Namespace: LLama.Batched
A batched executor that can infer multiple separate "conversations" simultaneously.
public sealed class BatchedExecutor : System.IDisposable
Inheritance Object → BatchedExecutor
Implements IDisposable
The LLamaContext this executor is using
public LLamaContext Context { get; }
The LLamaWeights this executor is using
public LLamaWeights Model { get; }
Get the number of tokens in the batch, waiting for BatchedExecutor.Infer(CancellationToken) to be called
public int BatchedTokenCount { get; }
Check if this executor has been disposed.

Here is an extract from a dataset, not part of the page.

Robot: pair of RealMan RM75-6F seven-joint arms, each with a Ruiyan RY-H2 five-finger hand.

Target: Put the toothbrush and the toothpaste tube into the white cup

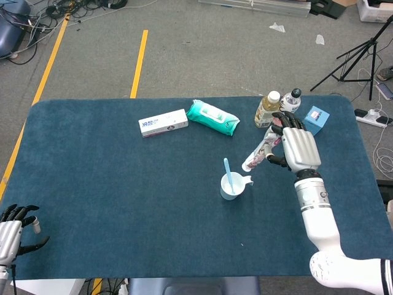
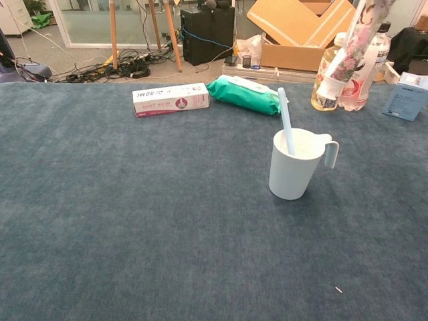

public bool IsDisposed { get; private set; }
Create a new batched executor
public BatchedExecutor(LLamaWeights model, IContextParams contextParams)
model LLamaWeights
The model to use
contextParams IContextParams
Parameters to create a new context
Use BatchedExecutor.Create instead
Start a new Conversation with the given prompt
public Conversation Prompt(string prompt)
prompt String
Start a new Conversation
public Conversation Create()
Run inference for all conversations in the batch which have pending tokens.
If the result is NoKvSlot then there is not enough memory for inference, try disposing some conversation
threads and running inference again.
public Task<DecodeResult> Infer(CancellationToken cancellation)
cancellation CancellationToken
public void Dispose()
internal LLamaSeqId GetNextSequenceId()